Task details> Your answer is every line of the material below in which the string "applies" occurs.

Material provided>
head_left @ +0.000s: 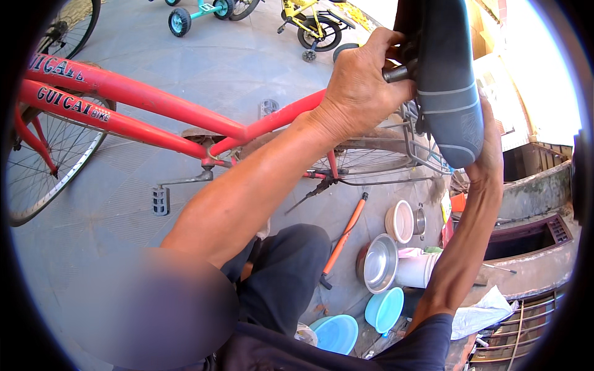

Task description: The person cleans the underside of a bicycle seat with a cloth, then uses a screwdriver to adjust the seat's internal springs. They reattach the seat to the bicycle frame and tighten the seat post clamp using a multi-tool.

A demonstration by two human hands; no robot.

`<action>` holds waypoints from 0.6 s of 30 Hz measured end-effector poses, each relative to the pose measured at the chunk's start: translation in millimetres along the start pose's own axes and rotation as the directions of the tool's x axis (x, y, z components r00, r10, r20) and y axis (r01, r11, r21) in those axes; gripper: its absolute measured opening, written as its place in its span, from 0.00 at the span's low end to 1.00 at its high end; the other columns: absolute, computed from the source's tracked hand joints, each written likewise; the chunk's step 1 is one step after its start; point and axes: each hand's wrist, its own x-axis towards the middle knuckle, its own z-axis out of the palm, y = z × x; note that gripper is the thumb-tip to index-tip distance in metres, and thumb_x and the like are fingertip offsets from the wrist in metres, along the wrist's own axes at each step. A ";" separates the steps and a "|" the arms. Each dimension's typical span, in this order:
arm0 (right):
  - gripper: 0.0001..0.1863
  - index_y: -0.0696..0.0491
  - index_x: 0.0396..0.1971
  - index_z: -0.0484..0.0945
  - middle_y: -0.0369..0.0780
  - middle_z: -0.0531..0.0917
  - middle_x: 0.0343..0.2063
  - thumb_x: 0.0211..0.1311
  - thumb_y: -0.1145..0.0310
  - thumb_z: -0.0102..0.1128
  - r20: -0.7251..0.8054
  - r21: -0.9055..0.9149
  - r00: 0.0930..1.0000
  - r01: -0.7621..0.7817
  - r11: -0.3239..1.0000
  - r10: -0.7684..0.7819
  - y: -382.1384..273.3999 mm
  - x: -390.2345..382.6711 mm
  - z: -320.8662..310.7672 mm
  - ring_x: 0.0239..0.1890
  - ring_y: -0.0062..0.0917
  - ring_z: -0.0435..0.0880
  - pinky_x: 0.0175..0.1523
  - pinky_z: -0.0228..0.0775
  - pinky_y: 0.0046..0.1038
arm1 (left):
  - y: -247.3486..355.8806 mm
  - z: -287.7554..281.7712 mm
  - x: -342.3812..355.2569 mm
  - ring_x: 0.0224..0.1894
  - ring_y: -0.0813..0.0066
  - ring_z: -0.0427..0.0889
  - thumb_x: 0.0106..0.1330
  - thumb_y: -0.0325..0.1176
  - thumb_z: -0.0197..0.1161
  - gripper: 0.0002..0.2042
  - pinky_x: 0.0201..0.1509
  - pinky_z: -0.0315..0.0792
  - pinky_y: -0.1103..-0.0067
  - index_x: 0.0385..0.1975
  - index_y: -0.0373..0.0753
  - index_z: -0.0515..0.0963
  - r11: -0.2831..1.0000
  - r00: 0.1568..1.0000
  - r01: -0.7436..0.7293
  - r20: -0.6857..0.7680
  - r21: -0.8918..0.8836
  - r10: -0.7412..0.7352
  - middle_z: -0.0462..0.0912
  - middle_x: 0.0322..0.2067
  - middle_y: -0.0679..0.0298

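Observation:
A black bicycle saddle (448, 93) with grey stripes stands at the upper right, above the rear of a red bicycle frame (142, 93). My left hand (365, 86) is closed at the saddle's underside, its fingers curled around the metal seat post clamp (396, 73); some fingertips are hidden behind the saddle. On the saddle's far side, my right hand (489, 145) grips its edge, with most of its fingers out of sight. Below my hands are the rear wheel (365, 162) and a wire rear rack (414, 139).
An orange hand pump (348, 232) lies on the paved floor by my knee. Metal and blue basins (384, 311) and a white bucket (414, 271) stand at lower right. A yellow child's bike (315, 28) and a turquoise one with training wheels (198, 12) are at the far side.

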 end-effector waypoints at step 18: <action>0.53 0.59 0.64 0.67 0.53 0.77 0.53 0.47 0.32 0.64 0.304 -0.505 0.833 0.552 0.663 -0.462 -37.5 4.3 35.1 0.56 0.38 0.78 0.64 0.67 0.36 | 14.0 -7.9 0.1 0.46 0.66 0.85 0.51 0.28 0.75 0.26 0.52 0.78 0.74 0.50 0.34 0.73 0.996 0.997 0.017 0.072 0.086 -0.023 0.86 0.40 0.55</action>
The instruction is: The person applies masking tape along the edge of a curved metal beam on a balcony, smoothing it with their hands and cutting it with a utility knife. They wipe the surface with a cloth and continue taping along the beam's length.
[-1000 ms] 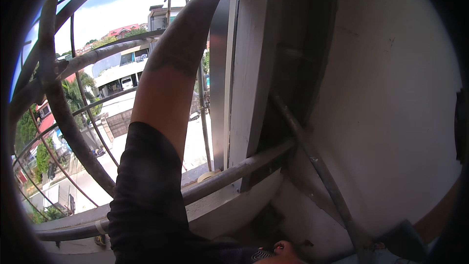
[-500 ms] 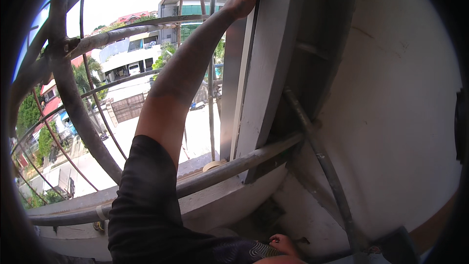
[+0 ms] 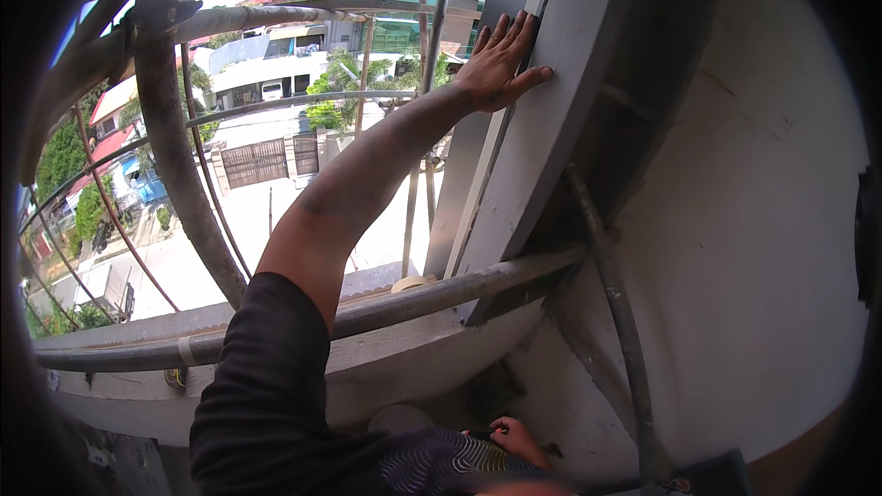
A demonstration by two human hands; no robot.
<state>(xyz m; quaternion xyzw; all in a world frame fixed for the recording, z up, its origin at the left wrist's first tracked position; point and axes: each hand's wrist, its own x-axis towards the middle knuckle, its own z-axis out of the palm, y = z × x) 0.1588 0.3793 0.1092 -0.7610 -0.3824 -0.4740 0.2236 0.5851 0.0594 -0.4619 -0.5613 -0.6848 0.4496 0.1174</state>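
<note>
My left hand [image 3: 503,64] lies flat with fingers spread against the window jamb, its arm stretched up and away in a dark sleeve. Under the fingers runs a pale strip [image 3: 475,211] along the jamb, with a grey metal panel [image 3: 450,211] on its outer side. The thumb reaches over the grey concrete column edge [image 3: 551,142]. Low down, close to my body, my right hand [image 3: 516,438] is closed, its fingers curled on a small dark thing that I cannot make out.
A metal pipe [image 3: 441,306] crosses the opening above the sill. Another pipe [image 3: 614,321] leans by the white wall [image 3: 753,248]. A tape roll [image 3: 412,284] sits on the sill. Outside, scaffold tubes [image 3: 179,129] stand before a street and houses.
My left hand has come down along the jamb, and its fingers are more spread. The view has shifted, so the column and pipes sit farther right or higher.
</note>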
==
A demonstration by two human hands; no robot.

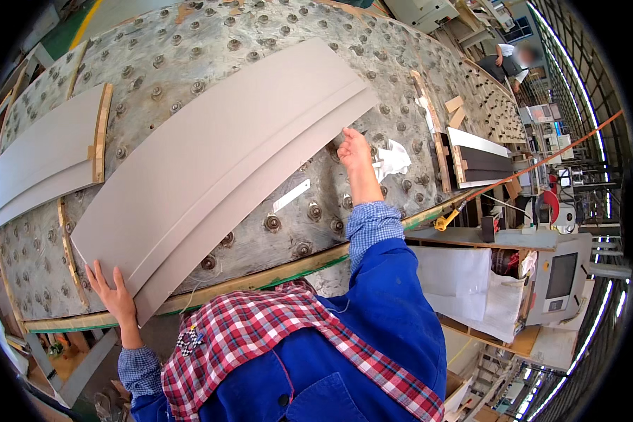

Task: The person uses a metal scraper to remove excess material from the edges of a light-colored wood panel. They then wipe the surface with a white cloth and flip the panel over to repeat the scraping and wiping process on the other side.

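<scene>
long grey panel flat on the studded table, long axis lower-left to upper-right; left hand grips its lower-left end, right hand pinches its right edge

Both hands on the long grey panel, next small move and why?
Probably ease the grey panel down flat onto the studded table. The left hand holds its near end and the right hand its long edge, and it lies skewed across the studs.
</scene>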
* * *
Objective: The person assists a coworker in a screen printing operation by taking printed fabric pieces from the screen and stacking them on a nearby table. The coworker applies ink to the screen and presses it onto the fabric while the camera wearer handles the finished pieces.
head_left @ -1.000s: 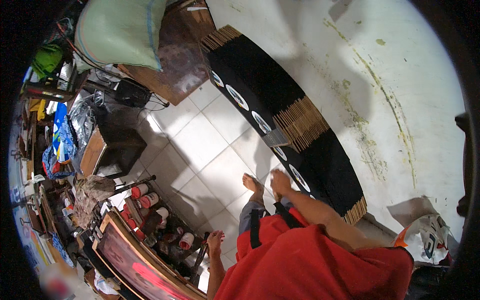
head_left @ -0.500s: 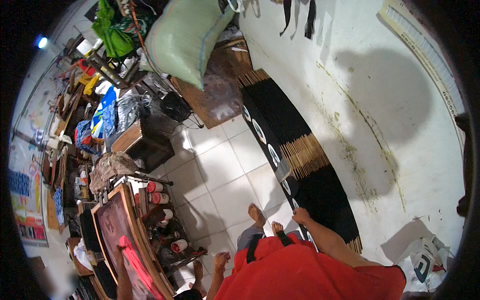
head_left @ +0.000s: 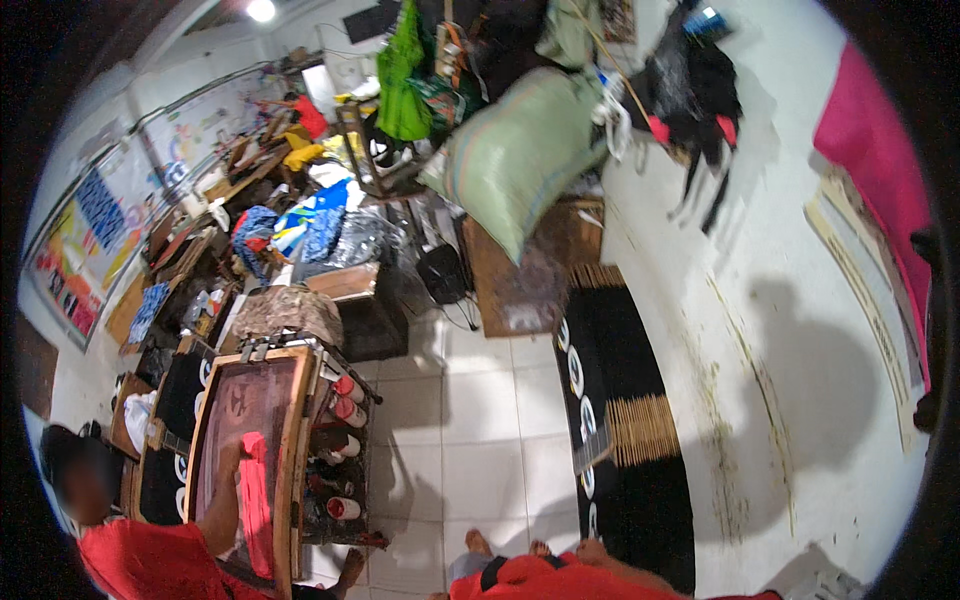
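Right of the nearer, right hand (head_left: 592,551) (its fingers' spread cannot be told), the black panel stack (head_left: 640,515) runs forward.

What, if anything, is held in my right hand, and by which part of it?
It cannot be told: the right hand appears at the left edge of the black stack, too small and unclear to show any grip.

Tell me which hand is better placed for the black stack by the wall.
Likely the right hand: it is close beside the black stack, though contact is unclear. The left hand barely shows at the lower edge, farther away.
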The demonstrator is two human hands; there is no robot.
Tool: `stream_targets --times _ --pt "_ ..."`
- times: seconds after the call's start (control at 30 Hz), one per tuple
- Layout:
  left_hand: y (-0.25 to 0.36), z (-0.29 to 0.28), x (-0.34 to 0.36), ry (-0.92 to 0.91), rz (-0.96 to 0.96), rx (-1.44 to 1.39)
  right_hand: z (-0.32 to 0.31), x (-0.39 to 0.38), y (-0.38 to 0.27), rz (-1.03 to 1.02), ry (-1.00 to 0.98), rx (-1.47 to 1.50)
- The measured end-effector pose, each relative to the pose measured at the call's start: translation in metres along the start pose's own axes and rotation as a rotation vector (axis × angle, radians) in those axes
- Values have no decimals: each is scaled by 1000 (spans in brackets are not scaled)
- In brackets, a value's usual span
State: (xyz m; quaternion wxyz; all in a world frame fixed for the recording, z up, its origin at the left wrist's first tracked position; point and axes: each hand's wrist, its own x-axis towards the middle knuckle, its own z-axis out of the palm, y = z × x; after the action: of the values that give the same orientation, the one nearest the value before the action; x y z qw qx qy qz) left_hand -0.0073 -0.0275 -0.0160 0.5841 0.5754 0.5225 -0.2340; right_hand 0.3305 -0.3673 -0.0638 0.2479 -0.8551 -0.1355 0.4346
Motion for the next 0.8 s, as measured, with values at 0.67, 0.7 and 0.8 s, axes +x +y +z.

Response>
The instruction is: The person applies masking tape along the edge of a curved metal beam on a balcony, smoothing it with their hands and cutting it with a utility knife. They wipe the surface with a cloth and continue taping along the beam's length.
Objective: The person assists a coworker in a screen printing operation by taking printed fabric pieces from the screen and stacking them on a nearby table. The coworker applies ink to the screen and presses it onto the fabric while the camera wearer handles the finished pieces.

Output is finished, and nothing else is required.